January 11, 2012 | Nick Ochoa
To SQL or NoSQL for Analytics is Not the Question
If you missed it, one of the biggest 2011 events surrounding Big Data was the NoSQL Now Conference, which took place August 23-25 in San Jose. William McKnight, President of the McKnight Consulting Group, presented on columnar database technologies for Big Data analytics. (He also authored a white paper on the Best Practices for Columnar Databases, which you can find here).
As William discussed, the columnar approach dramatically speeds up the performance of analytic queries by minimizing I/O to disk. Though not new (column-oriented DBs have been in play since the 1970’s), the emergence of large data and the need for “real time” analytics to become a reality has spurred the development of columnar and row-column hybrid data engines. The columnar paradigm has proven to be the most efficient in addressing Big Data analytics. In fact, columnar databases have become so popular that they are on the cusp of hitting critical mass within the market, rounding out the last phase in visibility and maturity on the Gartner hype cycle.
2011 Gartner Hype Cycle for Data Management
Columnar databases benefit an enterprise in a multitude of ways, making it clear that they’ve pushed past the “slope of enlightenment” and are into mainstream adoption. Query performance for large data sets, the obvious value add, has been so much greater than that of OLTP and row OLAP dbs, hardly a comparison is warranted.
Wow @Calpont @InfiniDB is 85 times faster than @Oracle on a 1B record table. The perfect start to our p.o.c.
25 Aug via web
Traditional RDBMS have also struggled with data load performance, also picked up nicely by columnar databases. These two in combination have enabled an expansion of dimensional analyses within the same data warehouse scheme (i.e., without parsing into separate federated marts) while performing as needed, at scale. They’ve also enabled improved segmentation of data for analysis (i.e. aggregations).
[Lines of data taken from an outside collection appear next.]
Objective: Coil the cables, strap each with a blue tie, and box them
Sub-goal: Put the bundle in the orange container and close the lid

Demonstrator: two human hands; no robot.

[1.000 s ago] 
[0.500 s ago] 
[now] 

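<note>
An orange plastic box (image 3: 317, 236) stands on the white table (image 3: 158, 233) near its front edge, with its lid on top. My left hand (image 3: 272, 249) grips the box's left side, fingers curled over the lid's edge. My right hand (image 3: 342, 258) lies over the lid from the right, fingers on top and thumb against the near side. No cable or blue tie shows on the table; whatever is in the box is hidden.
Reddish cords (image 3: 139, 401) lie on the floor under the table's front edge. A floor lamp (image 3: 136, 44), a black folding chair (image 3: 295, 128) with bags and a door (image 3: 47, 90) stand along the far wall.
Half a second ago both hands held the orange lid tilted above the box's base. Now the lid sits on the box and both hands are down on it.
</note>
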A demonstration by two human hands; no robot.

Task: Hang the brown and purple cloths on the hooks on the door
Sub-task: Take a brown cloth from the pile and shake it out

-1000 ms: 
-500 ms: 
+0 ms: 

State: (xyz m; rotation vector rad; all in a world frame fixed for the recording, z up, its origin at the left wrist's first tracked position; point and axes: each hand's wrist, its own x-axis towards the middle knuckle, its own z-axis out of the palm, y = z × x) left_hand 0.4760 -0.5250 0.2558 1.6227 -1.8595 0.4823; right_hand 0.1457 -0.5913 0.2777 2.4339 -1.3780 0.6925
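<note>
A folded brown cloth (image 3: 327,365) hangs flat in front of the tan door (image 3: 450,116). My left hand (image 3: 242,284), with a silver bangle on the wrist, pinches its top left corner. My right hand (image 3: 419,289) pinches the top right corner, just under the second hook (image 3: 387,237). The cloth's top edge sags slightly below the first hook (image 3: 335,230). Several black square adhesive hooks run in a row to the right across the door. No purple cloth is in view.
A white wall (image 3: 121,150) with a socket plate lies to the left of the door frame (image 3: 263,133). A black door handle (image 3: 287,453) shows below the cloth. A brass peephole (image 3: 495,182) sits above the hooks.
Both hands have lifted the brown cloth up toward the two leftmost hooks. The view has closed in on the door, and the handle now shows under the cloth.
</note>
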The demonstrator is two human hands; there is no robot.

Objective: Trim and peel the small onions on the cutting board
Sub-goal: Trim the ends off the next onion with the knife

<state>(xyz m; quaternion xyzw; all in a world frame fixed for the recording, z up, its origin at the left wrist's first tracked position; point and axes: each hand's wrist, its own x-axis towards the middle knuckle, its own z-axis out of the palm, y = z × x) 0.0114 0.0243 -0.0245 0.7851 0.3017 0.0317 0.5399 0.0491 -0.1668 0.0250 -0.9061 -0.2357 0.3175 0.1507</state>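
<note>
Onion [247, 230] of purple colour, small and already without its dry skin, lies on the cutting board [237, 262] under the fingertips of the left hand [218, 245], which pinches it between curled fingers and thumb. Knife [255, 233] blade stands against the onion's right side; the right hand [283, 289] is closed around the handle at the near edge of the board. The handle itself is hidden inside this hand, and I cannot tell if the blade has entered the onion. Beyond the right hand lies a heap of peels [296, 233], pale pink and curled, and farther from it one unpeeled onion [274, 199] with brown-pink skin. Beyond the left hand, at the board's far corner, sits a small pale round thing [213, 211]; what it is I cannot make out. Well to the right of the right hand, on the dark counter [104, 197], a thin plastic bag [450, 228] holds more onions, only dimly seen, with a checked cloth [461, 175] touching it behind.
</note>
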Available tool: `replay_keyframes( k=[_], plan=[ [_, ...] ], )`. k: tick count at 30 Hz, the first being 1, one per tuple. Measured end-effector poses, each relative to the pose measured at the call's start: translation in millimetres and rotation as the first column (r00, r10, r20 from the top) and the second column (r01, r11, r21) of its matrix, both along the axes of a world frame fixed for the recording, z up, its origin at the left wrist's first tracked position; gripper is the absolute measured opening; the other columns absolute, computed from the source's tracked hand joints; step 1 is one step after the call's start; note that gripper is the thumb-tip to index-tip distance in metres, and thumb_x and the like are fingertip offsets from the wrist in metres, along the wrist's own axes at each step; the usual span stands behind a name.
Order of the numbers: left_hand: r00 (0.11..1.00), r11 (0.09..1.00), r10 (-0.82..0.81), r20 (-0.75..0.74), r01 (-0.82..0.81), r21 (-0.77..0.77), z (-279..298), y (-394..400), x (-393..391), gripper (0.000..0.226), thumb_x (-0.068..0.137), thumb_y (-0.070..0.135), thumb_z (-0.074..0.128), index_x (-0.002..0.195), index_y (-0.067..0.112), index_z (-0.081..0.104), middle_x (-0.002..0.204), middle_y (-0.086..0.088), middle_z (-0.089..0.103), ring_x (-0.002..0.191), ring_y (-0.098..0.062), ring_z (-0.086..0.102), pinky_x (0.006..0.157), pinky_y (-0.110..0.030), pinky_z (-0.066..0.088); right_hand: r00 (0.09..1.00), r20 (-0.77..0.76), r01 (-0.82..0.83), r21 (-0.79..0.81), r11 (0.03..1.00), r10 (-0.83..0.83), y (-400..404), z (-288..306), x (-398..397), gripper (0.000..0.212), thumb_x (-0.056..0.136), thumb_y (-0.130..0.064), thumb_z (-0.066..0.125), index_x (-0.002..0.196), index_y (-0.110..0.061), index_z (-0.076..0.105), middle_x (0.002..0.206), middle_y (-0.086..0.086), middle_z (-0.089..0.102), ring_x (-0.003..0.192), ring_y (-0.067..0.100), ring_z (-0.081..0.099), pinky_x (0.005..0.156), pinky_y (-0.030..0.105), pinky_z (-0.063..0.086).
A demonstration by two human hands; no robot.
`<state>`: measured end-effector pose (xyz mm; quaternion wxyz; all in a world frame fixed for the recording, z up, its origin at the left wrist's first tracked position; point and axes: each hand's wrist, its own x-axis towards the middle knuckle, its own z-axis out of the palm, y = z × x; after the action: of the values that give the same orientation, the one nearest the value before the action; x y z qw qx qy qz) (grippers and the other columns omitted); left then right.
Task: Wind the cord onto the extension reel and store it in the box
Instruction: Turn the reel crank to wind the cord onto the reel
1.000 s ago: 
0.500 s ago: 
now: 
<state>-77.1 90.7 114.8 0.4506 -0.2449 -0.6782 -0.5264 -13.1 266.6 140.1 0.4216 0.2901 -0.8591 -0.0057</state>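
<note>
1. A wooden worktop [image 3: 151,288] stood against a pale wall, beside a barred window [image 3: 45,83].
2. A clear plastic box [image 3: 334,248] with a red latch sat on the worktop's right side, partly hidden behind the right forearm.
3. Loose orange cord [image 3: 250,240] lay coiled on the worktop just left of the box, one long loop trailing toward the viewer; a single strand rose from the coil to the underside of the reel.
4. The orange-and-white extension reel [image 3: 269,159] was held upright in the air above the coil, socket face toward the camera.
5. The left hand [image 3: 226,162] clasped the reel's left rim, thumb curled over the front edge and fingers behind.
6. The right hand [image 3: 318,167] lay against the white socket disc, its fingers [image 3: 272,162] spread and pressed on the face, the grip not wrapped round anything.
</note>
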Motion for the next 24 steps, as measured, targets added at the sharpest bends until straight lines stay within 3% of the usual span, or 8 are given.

Earlier this year, I sponsored a primary research study in the use of analytic databases for telco and online media organizations. Over 95% of my respondents were familiar with columnar databases, with a good number of those planning to evaluate for use within their organizations for dimensional business analytics and non dimensional predictive/data mining analytics, either as an augmentation or replacement for legacy database systems. (In fact, why build MOLAP cubes on top of columnar-based relational star schemas if the stars will run faster than the cubes whether sparsely or densely populated? Keep the semantic layers simple.)
So now that you know what columnar databases are and why they are important, what do you know about InfiniDB and why should you be interested? You may be surprised to know that InfiniDB is not only a MPP columnar analytic database, but also converts SQL (MySQL to be exact) statements into map and reduce operations to execute queries of massive size. So, not only does it provide the benefit of a 100% columnar design (which is, by the way, more efficient than row columnar hybrids from an I/O perspective), it also enables SQL for Big Data (i.e., NoSQL = Not only SQL, providing the best of both worlds).
Although not a Hadoop implementation, InfiniDB’s map reduce style execution provides the best of query performance and scale in one environment - fully distributed, and parallel, and also right “out-of-the-box”. Add automatic partitioning, compression, partition drop, and db tuning, then InfiniDB is one of the easiest high performance data solutions on the market to own and use.
With the inevitable rise in Hadoop use, we continue to look for ways to enhance our product and anticipate the needs of data administrators, developers, and users looking to leverage other data environments and tools. This is why Calpont created the InfiniDB-Hadoop data connector, which transfers data to/from InfiniDB and the Hadoop Cluster. It removes the heavy lifting needed to leverage Hadoop data for low latency analytics of Big Data, providing a perfect complement to a heterogeneous Hadoop environment.
As was made clear by William’s presentation and other industry talk at the NoSQL event, Big Data continues to grow bigger and bigger, with need for the right data infrastructure to tackle the needs of the enterprise. A “one size fits all” approach to data processing and analytics just won’t work with today’s varied workloads. In fact, Forrester research indicates that the term we’ve all become familiar with, “Big Data,” will soon likely be replaced by “Any Data”, as ALL data is becoming of huge importance for enterprises the world over. With InfiniDB, we’ve got Any Data analytics covered, now and in the future.